I didn’t know alcoholism was killing me from the inside out. All my life I believed that as soon as I had all my ducks in a row the pain would go away and I could finally rest. But my ducks kept getting drunk and wouldn’t line up properly. The drunker they got, the more painful my life became. I always believed in God, but I had absolutely no faith God would do anything for me. Certainly I never thought to ask God to help me clean up the mess my life had become. Then, at age 47, God did for me what I could never hope to do for myself.

I have no idea what happened. I can’t explain it logically. All I know is that a few days before I walked into my first AA meeting, before I had a sponsor, before I worked any steps, the obsession to drink was lifted clean out of me. All I had done that day was to pay $3,700 — the last of my Visa credit — as a down payment for an outpatient treatment program for alcoholism. I wasn’t even sure I was alcoholic. I just didn’t know what else to do. This miracle is the bedrock of my faith. Many more miracles followed and my faith has been growing ever since.

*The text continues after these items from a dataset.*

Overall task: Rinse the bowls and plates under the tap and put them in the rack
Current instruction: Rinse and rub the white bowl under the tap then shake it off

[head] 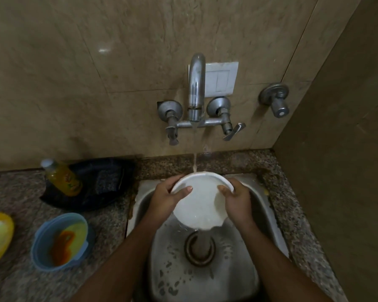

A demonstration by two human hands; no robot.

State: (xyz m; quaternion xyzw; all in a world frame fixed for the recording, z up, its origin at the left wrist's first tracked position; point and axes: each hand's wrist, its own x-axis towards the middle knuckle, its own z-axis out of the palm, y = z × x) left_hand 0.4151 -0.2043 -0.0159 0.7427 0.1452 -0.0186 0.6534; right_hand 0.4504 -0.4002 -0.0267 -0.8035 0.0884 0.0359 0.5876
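Hands, two (169, 196) (237, 198), hold one white bowl (200, 205) under tap (195, 88).

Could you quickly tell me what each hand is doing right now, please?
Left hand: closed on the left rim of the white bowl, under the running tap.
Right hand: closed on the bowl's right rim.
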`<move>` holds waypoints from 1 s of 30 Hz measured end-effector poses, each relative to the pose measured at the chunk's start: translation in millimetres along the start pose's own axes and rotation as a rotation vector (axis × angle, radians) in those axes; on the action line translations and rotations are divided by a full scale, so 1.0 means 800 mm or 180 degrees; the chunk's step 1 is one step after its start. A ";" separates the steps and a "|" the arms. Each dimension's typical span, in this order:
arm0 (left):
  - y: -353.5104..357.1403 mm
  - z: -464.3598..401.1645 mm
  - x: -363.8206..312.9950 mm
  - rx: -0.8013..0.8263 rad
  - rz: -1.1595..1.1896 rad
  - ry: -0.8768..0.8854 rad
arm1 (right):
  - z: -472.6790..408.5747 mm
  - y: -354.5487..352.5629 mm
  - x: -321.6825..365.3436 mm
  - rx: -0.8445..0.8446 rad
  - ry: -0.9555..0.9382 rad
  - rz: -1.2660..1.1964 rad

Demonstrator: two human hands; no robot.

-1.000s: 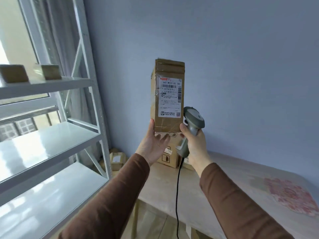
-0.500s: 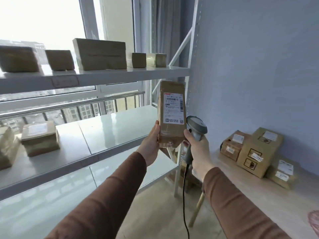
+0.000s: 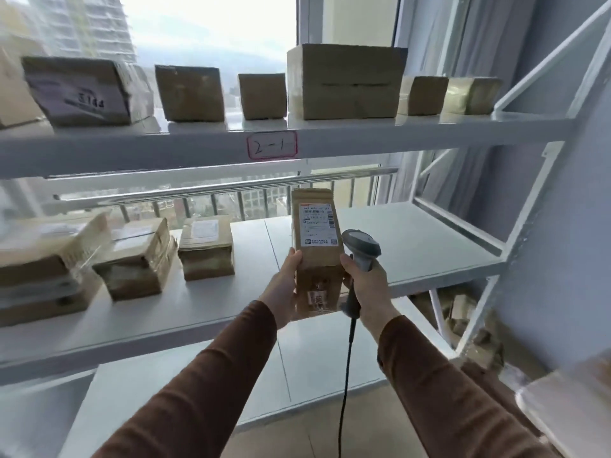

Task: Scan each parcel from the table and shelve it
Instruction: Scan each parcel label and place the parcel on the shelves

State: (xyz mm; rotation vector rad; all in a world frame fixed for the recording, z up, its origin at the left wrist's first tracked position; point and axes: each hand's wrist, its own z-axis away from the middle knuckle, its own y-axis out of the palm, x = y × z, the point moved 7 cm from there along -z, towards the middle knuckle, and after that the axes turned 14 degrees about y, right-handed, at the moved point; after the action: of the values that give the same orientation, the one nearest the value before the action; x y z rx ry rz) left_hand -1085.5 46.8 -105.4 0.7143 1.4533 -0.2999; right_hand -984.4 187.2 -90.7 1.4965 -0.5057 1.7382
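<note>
Head view shows the left hand (image 3: 281, 292) gripping an upright brown parcel (image 3: 316, 252) by its left side, label facing the camera, just before the white middle shelf (image 3: 429, 246), while the right hand (image 3: 367, 289) clenches a corded grey scanner (image 3: 360, 249) touching the parcel's right edge.

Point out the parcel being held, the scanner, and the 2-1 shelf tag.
held parcel (image 3: 316, 256): head view, on its brown front face below the white label.
scanner (image 3: 361, 243): head view, on its grey head.
2-1 shelf tag (image 3: 271, 145): head view, on the middle of the tag.
</note>
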 end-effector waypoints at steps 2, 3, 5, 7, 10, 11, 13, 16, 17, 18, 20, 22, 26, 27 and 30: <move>-0.026 -0.037 -0.004 -0.0205 -0.0079 0.0019 | -0.041 0.038 0.002 0.0151 0.0011 0.0095; -0.037 -0.054 -0.009 -0.0312 -0.0118 0.0034 | -0.061 0.055 0.004 0.0210 0.0034 0.0135; -0.053 -0.088 -0.017 -0.0473 -0.0145 0.0041 | -0.098 0.087 0.008 0.0345 0.0098 0.0157; -0.070 -0.120 -0.023 -0.0601 -0.0173 0.0075 | -0.132 0.117 0.012 0.0506 0.0176 0.0156; -0.090 -0.157 -0.028 -0.0702 -0.0189 0.0061 | -0.172 0.152 0.014 0.0649 0.0296 0.0129; -0.097 -0.166 -0.029 -0.0733 -0.0183 0.0034 | -0.182 0.162 0.014 0.0685 0.0337 0.0109; -0.109 -0.183 -0.031 -0.0772 -0.0178 -0.0021 | -0.201 0.181 0.013 0.0733 0.0393 0.0057; -0.126 -0.205 -0.035 -0.0830 -0.0143 -0.0097 | -0.223 0.205 0.011 0.0766 0.0434 0.0064; -0.133 -0.212 -0.035 -0.0850 -0.0149 -0.0109 | -0.229 0.213 0.011 0.0766 0.0452 0.0095; -0.140 -0.219 -0.035 -0.0872 -0.0152 -0.0115 | -0.234 0.220 0.010 0.0750 0.0473 0.0132; -0.153 -0.233 -0.035 -0.0914 -0.0158 -0.0139 | -0.242 0.232 0.009 0.0684 0.0505 0.0172; -0.164 -0.246 -0.033 -0.0932 -0.0156 -0.0182 | -0.247 0.240 0.008 0.0576 0.0512 0.0210; -0.173 -0.261 -0.032 -0.0903 -0.0154 -0.0228 | -0.252 0.249 0.007 0.0431 0.0477 0.0238; -0.174 -0.262 -0.031 -0.0882 -0.0182 -0.0256 | -0.252 0.250 0.006 0.0399 0.0487 0.0222; -0.177 -0.261 -0.035 -0.0814 -0.0326 -0.0373 | -0.249 0.250 0.004 0.0297 0.0482 0.0197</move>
State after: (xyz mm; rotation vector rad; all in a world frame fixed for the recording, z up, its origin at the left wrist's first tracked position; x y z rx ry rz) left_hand -1339.2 58.6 -107.0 0.4101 1.3879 -0.2252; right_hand -1265.9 208.1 -97.2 1.4121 -0.4009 1.9295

Today I believe that a loving universe has my best interest at heart — that God will get me out of any mess I get myself into. There’s only one catch. I must get out of the way. Our twelve steps seem designed for exactly this purpose. For me, the steps are not about learning anything new. They are about dissolving ego, uncovering the truth already inside of me and letting it flow out into the world. As I practice the steps to the best of my ability, I no longer feel separate and apart from life. When I’m paying attention I realize I’m connected to the whole universe.

It has been almost two years since I left Shanghai. I am back here wrapping up my wife’s estate, selling our apartment and deciding what to ship back to San Diego. It’s been a little weird without Lola. But on some level I know she is still here. There were perhaps 15 of us at yesterday’s meeting at the Shanghai Alano Club. I had seen about half of these folks on their first day and worked through the steps with a number of them. As I looked around the room, listening to the shares, I had the feeling I have always been exactly where I was supposed to be, doing exactly what I was supposed to be doing.